Starting at the line that contains "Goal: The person", retype each line to the end of the listing below. Include both ends, but not the pictures.

================================

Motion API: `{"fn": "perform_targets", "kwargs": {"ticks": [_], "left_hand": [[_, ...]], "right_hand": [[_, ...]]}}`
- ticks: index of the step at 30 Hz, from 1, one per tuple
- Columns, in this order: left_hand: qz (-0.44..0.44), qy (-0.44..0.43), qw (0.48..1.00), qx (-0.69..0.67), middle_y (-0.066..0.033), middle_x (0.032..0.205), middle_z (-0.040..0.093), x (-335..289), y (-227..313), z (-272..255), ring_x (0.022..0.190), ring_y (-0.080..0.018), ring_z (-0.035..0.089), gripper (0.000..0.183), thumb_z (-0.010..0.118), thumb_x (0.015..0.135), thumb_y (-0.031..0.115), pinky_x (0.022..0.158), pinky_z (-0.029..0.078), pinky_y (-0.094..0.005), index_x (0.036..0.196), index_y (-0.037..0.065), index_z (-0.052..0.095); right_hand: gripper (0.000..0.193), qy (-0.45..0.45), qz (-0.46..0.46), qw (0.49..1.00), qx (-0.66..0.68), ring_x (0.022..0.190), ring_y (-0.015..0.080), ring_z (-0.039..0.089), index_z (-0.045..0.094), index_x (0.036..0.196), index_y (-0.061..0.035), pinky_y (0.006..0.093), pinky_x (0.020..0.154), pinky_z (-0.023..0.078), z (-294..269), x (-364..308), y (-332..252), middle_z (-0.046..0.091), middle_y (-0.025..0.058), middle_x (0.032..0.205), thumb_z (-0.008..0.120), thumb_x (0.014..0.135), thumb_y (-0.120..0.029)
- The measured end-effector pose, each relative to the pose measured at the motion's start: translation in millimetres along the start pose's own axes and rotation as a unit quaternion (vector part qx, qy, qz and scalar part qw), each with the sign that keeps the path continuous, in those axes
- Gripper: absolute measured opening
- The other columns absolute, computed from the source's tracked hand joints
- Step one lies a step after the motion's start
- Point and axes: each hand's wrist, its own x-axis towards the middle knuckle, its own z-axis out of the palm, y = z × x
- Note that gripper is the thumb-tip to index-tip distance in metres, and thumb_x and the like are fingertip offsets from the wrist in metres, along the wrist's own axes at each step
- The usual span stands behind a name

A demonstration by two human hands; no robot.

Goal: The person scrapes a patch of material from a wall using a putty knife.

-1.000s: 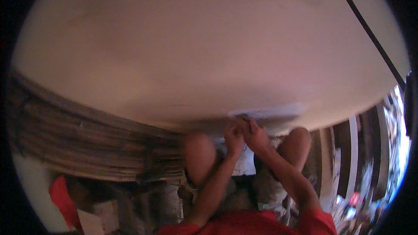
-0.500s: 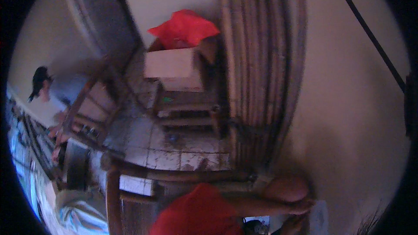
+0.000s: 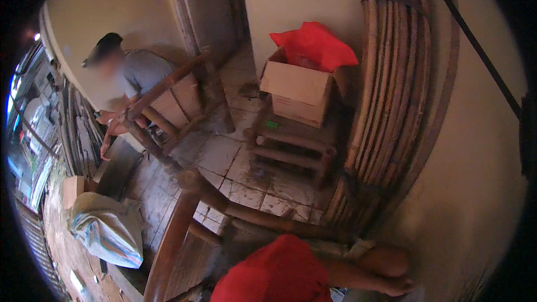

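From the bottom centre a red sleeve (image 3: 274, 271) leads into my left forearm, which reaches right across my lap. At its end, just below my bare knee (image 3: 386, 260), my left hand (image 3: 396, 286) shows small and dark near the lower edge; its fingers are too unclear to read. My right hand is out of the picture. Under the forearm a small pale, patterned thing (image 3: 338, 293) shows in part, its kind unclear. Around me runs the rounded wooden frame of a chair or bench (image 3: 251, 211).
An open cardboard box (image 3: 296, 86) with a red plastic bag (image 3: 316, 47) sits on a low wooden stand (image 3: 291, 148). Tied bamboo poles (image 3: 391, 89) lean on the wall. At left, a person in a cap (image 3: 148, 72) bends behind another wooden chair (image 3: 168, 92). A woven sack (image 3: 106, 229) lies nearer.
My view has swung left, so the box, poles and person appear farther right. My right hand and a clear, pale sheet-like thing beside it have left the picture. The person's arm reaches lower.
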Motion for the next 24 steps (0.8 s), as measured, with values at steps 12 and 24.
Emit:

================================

» Response area
Goal: The person scrapes a patch of material from a wall using a putty knife.

-1.000s: 
-0.500s: 
+0.000s: 

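From the bottom centre a red sleeve (image 3: 274, 271) leads into my left forearm, which reaches right across my lap. At its end, just below my bare knee (image 3: 386, 260), my left hand (image 3: 396, 286) shows small and dark near the lower edge; its fingers are too unclear to read. My right hand is out of the picture. Under the forearm a small pale, patterned thing (image 3: 338, 293) shows in part, its kind unclear. Around me runs the rounded wooden frame of a chair or bench (image 3: 251, 211).
An open cardboard box (image 3: 296, 86) with a red plastic bag (image 3: 316, 47) sits on a low wooden stand (image 3: 291, 148). Tied bamboo poles (image 3: 391, 89) lean on the wall. At left, a person in a cap (image 3: 148, 72) bends behind another wooden chair (image 3: 168, 92). A woven sack (image 3: 106, 229) lies nearer.
My view has swung left, so the box, poles and person appear farther right. My right hand and a clear, pale sheet-like thing beside it have left the picture. The person's arm reaches lower.
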Motion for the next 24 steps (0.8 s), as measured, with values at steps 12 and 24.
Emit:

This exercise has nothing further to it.